TASK BRIEF:
The answer should be an exact repeat of the stretch of material below from the line containing "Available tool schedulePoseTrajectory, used" through the line containing "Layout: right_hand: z".

DATASET EXCERPTS:
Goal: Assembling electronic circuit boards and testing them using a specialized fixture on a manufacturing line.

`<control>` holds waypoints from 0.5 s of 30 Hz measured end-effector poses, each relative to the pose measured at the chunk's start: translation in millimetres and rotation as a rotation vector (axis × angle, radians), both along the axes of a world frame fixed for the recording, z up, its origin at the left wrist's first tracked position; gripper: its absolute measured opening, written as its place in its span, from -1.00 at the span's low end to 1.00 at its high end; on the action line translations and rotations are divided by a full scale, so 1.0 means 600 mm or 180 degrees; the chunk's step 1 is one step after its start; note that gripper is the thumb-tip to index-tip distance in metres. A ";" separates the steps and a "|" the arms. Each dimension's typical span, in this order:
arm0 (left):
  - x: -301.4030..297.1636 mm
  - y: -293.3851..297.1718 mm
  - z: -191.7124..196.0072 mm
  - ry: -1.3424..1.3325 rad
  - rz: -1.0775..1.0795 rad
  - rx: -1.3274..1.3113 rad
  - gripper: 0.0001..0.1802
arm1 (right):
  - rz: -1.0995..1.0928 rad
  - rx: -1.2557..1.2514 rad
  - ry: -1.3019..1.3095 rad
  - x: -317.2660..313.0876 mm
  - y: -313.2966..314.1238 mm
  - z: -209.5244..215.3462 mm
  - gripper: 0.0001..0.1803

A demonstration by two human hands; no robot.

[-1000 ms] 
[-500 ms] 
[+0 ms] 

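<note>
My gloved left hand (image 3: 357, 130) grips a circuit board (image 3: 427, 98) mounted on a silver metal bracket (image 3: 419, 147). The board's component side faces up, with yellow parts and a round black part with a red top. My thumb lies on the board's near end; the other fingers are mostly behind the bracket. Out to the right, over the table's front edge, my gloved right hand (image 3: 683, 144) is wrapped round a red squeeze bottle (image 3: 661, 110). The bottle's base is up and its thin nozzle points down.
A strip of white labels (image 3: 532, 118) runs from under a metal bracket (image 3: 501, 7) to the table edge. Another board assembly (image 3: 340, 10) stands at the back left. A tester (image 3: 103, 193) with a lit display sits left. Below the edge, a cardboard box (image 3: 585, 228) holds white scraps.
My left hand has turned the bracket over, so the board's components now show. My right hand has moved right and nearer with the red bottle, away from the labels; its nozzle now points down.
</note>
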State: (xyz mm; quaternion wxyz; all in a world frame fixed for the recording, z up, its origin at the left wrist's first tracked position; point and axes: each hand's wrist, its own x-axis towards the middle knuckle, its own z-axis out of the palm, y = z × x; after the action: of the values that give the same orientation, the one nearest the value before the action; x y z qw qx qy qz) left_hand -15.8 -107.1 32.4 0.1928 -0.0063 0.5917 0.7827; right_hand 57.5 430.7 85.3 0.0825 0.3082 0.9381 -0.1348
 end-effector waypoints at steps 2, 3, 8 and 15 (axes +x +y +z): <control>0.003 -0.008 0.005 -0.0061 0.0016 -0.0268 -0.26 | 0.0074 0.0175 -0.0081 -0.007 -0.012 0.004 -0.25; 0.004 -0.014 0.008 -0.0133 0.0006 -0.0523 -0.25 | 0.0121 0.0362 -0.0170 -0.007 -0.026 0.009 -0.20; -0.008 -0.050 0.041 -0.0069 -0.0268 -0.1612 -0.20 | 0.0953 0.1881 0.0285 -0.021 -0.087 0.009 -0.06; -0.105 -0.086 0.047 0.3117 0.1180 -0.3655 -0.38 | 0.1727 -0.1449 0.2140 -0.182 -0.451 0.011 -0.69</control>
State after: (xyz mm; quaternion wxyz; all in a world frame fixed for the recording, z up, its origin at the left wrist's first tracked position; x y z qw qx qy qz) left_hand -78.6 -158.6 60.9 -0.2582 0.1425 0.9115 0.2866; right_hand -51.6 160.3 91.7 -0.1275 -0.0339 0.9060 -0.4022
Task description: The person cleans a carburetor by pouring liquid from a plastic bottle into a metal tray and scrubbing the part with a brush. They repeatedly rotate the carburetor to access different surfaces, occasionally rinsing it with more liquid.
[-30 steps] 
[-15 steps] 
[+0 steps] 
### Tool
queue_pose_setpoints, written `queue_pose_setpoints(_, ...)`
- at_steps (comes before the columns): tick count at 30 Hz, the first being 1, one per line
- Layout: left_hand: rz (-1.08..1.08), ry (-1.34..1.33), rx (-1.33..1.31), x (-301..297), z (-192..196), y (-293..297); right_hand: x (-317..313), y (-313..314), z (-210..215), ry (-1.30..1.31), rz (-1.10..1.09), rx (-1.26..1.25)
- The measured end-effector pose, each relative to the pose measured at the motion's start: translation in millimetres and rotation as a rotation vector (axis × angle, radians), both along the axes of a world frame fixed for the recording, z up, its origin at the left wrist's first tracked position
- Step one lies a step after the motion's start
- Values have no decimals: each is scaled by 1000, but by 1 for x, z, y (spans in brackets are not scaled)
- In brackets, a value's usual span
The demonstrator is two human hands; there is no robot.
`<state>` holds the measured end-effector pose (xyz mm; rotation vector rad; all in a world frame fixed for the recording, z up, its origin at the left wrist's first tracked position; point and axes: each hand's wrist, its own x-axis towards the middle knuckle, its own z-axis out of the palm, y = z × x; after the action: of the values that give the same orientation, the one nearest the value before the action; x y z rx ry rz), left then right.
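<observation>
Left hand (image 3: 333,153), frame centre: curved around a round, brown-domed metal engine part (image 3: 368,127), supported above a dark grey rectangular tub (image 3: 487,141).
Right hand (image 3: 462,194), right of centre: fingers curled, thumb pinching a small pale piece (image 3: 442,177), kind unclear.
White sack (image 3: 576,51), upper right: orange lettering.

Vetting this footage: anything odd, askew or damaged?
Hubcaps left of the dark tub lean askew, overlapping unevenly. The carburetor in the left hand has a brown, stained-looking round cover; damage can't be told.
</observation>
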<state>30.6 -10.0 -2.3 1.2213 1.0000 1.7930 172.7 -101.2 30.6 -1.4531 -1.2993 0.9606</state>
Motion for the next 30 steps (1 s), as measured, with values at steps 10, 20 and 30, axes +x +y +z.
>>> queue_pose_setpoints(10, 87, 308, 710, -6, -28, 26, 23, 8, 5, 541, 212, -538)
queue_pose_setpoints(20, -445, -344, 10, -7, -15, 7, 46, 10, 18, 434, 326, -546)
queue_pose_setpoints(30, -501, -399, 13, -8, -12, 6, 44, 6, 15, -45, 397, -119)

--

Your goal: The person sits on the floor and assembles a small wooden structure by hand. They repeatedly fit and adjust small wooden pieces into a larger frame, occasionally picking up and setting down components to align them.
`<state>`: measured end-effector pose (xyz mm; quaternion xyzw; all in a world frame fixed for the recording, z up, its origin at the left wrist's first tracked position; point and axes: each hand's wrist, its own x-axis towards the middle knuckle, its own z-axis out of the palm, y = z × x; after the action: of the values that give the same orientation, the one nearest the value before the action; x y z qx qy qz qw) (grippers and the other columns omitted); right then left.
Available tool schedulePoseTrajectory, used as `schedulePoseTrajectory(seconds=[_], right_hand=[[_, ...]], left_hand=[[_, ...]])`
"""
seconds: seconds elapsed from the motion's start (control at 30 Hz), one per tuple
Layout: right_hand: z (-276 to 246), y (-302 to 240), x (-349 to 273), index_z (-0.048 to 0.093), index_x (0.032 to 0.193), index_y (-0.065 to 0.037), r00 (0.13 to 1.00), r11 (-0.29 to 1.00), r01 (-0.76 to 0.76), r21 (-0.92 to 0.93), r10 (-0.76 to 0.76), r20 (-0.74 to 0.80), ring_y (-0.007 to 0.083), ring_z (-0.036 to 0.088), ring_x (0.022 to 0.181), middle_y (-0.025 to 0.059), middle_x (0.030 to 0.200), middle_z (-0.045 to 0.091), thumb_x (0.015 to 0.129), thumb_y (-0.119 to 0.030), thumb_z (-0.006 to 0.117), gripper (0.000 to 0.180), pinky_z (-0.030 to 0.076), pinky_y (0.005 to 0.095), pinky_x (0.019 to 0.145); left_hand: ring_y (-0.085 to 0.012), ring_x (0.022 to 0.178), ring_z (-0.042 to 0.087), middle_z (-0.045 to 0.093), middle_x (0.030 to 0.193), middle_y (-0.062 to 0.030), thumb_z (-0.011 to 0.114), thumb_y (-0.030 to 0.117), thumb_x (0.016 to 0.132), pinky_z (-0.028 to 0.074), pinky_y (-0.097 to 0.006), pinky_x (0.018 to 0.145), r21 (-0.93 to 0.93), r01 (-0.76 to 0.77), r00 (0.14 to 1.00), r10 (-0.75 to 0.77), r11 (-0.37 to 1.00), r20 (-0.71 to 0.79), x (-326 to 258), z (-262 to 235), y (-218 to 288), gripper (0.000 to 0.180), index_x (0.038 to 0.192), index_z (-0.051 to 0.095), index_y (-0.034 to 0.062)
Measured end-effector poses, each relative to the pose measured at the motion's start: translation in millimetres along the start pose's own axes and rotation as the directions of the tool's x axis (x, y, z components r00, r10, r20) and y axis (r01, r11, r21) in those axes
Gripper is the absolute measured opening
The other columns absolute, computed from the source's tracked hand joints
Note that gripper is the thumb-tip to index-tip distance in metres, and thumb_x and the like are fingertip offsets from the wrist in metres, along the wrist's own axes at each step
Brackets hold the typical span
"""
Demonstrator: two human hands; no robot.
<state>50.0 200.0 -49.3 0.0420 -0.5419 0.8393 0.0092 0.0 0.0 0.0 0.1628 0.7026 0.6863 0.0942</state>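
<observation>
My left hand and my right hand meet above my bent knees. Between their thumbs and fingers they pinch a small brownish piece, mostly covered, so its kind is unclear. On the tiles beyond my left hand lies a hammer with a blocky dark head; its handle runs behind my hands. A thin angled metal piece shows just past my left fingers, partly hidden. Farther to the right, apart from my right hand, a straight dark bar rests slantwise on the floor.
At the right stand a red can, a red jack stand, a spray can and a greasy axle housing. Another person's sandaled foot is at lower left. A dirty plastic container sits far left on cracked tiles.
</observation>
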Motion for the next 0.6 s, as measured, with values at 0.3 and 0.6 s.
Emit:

WRITTEN RESPONSE:
Available tool schedulePoseTrajectory, used as `schedulePoseTrajectory(seconds=[_], right_hand=[[_, ...]], left_hand=[[_, ...]])`
"""
seconds: seconds elapsed from the motion's start (control at 30 Hz), one per tuple
Layout: right_hand: z (-276 to 246), y (-302 to 240), x (-349 to 273), index_z (-0.048 to 0.093), index_x (0.032 to 0.193), index_y (-0.065 to 0.037), r00 (0.13 to 1.00), r11 (-0.29 to 1.00), r01 (-0.76 to 0.76), r21 (-0.92 to 0.93), r10 (-0.76 to 0.76), r20 (-0.74 to 0.80), ring_y (-0.007 to 0.083), ring_z (-0.036 to 0.088), ring_x (0.022 to 0.181), middle_y (-0.025 to 0.059), middle_x (0.030 to 0.200), middle_z (-0.045 to 0.091), thumb_x (0.015 to 0.129), thumb_y (-0.119 to 0.030), thumb_z (-0.006 to 0.117), gripper (0.000 to 0.180), pinky_z (-0.030 to 0.076), pinky_y (0.005 to 0.095), pinky_x (0.019 to 0.145); left_hand: ring_y (-0.085 to 0.012), ring_x (0.022 to 0.178), ring_z (-0.042 to 0.087), middle_z (-0.045 to 0.093), middle_x (0.030 to 0.193), middle_y (-0.062 to 0.030), thumb_z (-0.011 to 0.114), thumb_y (-0.030 to 0.117), thumb_x (0.016 to 0.132), pinky_z (-0.028 to 0.074), pinky_y (-0.097 to 0.006), pinky_x (0.018 to 0.145), r21 (-0.93 to 0.93), r01 (-0.76 to 0.77), r00 (0.14 to 1.00), r10 (-0.75 to 0.77), r11 (-0.37 to 1.00), r20 (-0.71 to 0.79), x (-326 to 258), z (-262 to 235), y (-218 to 288), gripper (0.000 to 0.180), index_x (0.038 to 0.192), index_z (-0.051 to 0.095), index_y (-0.034 to 0.062)

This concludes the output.